◆ **Brief**: Using the entries below, say how many of the lines carry "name". Write the number alone.
Start of Material to process
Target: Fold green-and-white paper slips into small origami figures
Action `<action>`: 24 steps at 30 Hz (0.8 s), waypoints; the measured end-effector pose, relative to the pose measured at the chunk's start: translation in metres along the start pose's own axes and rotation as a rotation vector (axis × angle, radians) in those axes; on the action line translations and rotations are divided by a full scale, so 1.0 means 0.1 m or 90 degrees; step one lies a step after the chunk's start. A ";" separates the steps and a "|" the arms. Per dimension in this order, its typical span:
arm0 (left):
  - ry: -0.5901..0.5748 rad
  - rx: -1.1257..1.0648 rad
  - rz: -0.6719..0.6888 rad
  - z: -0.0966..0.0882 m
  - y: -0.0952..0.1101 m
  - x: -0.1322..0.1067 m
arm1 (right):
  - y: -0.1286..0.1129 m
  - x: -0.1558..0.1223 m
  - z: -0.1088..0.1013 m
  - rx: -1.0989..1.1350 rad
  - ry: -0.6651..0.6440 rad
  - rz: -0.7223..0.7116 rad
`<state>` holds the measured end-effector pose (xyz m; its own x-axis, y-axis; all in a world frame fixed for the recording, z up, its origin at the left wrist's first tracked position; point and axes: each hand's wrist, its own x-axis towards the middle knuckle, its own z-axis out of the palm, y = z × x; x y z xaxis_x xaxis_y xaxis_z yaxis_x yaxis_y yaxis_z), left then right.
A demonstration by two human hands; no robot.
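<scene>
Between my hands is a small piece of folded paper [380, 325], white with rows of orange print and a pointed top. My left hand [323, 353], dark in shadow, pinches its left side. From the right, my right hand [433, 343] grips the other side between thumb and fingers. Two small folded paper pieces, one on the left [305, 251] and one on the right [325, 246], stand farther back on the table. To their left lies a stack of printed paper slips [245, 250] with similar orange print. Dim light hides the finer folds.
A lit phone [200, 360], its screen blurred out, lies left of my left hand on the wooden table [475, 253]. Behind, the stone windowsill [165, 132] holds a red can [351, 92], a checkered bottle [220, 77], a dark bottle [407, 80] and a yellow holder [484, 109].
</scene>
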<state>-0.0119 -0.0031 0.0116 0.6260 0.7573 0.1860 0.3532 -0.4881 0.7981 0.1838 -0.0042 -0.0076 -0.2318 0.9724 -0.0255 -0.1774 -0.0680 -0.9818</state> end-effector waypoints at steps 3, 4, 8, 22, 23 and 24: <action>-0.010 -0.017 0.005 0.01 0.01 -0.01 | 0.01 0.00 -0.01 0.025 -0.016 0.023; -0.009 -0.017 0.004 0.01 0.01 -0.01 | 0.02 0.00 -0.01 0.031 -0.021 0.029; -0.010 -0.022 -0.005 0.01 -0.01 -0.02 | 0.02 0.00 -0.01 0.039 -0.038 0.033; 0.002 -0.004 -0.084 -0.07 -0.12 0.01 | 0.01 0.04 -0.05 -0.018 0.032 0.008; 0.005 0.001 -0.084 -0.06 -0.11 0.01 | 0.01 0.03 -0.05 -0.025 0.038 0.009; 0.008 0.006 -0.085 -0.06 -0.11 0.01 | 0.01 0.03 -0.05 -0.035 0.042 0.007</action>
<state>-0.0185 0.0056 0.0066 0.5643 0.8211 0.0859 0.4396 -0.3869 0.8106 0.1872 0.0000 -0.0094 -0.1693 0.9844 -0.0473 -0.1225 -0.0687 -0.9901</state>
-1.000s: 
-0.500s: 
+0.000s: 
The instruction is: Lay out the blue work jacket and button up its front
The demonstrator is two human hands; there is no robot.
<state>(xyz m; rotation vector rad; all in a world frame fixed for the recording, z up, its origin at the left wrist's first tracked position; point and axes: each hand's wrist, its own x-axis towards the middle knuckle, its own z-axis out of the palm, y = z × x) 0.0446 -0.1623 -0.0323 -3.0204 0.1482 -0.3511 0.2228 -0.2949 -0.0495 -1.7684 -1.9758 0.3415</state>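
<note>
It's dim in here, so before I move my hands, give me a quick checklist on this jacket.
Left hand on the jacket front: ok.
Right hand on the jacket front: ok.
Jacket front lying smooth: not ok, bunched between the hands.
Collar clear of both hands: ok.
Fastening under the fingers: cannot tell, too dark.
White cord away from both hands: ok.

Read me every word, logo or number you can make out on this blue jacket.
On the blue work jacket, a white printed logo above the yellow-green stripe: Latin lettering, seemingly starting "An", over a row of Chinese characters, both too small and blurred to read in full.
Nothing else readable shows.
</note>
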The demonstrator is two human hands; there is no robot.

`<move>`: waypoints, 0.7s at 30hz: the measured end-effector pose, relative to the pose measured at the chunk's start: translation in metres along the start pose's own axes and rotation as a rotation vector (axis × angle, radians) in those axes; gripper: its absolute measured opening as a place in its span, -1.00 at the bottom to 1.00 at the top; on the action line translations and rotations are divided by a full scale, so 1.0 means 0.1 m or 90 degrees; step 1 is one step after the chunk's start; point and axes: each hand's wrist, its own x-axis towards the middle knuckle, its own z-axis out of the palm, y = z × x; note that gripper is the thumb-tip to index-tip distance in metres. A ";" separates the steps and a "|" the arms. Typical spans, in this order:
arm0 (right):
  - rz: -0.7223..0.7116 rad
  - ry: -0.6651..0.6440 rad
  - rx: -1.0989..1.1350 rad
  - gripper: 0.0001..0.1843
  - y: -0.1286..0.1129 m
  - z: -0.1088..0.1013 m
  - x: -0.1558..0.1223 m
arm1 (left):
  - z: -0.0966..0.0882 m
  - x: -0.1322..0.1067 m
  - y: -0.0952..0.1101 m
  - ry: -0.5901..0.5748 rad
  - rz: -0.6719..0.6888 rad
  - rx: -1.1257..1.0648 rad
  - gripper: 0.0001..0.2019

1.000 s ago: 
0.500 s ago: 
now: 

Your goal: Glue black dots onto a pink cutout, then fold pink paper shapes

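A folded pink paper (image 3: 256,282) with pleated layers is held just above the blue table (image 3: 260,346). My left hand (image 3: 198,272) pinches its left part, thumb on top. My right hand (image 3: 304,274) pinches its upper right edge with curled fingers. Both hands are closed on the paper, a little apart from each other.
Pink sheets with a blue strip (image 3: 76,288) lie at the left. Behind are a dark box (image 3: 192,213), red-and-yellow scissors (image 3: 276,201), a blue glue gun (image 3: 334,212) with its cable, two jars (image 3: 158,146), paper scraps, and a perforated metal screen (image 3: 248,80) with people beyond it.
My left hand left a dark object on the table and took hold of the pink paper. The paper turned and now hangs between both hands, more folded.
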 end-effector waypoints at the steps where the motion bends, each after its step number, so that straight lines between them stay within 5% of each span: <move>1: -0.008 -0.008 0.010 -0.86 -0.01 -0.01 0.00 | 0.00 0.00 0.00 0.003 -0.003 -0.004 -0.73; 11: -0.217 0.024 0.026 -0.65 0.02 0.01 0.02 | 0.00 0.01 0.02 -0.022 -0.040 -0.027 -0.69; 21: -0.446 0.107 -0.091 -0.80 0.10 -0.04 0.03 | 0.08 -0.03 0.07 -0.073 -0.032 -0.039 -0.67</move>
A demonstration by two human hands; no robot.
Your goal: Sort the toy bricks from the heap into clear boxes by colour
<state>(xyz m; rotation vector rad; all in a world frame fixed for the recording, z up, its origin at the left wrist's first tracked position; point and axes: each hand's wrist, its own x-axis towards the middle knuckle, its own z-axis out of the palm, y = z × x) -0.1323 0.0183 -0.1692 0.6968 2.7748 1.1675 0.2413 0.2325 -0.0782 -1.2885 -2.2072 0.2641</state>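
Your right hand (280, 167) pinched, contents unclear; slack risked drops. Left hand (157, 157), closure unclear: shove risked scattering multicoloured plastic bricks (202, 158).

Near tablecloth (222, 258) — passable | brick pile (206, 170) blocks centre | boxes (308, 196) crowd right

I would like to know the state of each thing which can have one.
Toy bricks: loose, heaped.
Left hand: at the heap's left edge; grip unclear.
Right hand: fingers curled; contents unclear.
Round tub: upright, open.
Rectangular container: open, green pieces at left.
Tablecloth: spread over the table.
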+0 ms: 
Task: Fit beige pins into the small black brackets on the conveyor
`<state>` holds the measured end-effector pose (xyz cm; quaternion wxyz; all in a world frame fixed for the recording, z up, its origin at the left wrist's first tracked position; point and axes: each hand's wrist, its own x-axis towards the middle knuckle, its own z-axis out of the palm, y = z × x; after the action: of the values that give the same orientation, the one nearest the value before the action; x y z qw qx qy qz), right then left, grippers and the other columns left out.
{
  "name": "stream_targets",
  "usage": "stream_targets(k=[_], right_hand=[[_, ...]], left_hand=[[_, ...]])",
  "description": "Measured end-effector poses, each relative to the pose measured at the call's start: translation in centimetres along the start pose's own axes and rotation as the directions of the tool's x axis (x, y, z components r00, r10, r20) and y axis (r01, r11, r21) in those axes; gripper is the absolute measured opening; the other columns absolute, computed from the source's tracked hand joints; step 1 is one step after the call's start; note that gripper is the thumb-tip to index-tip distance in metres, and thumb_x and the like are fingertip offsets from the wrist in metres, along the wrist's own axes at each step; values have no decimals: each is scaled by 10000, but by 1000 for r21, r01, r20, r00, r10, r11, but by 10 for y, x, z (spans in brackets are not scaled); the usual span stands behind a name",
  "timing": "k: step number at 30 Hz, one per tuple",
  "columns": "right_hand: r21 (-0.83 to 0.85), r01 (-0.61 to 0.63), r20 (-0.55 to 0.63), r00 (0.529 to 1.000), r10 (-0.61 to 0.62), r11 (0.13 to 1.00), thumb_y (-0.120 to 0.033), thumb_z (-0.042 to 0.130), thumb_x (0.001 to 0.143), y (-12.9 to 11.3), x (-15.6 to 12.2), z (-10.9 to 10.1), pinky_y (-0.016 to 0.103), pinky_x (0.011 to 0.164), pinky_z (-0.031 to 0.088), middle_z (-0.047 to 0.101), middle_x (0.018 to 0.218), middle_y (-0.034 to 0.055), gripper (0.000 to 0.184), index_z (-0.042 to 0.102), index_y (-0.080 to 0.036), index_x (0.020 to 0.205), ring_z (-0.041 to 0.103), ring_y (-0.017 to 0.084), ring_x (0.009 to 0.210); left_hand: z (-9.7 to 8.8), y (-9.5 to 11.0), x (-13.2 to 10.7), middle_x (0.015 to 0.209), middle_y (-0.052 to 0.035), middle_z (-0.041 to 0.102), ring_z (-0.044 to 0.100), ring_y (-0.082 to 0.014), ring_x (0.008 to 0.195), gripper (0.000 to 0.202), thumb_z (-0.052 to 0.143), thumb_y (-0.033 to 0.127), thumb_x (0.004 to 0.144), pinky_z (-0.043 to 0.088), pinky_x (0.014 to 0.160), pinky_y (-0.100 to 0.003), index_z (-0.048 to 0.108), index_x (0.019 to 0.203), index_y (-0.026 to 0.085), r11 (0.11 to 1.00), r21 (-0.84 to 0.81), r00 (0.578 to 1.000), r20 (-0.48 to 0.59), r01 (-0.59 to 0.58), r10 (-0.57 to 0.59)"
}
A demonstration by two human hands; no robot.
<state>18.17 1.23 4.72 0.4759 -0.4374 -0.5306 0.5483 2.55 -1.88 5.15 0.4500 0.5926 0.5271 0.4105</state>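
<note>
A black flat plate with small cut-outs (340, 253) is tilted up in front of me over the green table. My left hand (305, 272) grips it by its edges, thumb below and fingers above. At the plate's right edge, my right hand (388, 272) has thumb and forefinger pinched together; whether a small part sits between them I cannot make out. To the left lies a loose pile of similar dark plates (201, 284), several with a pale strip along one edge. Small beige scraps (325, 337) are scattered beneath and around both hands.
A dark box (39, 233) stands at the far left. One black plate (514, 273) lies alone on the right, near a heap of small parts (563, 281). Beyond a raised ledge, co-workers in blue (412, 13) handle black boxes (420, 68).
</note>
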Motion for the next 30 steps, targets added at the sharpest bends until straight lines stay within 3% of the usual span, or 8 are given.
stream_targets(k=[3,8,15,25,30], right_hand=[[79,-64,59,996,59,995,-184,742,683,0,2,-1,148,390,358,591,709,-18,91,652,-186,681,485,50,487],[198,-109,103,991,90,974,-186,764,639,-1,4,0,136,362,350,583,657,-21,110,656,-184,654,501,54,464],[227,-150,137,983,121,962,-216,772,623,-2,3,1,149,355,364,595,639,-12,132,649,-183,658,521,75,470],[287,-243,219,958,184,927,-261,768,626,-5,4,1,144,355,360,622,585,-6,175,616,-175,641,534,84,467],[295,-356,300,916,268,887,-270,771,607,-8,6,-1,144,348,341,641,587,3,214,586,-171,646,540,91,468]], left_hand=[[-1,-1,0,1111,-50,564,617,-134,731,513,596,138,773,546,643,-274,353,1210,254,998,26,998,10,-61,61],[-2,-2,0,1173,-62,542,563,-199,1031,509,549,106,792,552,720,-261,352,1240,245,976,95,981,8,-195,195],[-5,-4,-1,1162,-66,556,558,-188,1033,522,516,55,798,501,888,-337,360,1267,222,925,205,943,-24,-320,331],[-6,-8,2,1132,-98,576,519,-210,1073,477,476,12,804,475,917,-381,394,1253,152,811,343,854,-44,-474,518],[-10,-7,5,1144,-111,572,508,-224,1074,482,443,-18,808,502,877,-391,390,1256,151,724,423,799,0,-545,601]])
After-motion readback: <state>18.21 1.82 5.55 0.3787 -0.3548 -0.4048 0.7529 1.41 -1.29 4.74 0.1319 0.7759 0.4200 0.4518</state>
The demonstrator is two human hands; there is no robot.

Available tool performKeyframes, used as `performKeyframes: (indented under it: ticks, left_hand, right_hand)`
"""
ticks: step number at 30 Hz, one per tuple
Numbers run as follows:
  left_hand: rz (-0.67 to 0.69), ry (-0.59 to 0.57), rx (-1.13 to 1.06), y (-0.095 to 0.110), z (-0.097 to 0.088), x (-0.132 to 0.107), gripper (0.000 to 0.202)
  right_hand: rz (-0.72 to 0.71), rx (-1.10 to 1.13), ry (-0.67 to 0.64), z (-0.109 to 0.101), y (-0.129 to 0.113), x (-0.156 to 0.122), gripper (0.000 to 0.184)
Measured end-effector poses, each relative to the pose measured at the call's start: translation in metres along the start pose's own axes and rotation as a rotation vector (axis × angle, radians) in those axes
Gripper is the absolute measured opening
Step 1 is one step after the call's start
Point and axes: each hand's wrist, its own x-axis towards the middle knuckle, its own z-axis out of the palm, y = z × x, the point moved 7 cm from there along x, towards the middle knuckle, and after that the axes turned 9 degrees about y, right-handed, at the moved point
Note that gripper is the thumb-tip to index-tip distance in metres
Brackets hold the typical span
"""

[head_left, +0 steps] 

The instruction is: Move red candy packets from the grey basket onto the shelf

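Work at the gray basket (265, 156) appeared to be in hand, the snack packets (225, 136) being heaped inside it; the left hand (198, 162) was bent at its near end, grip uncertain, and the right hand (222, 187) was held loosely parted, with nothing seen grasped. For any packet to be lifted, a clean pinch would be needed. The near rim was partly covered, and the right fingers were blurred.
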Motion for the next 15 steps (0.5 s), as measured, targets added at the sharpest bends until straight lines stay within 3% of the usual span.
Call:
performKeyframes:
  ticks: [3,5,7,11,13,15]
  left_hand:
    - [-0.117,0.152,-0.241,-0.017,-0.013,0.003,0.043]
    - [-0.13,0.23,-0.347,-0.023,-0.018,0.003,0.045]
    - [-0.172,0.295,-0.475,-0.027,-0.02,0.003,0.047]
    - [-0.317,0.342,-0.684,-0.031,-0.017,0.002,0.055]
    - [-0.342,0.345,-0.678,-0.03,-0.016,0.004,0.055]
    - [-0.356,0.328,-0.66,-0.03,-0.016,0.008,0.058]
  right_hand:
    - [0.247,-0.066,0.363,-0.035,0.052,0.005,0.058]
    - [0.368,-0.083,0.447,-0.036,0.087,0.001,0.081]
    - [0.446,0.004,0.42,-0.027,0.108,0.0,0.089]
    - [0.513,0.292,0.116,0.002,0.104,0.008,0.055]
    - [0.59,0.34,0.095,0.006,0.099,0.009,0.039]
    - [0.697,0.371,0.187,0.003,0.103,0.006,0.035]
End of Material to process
◆ **Response area**: 2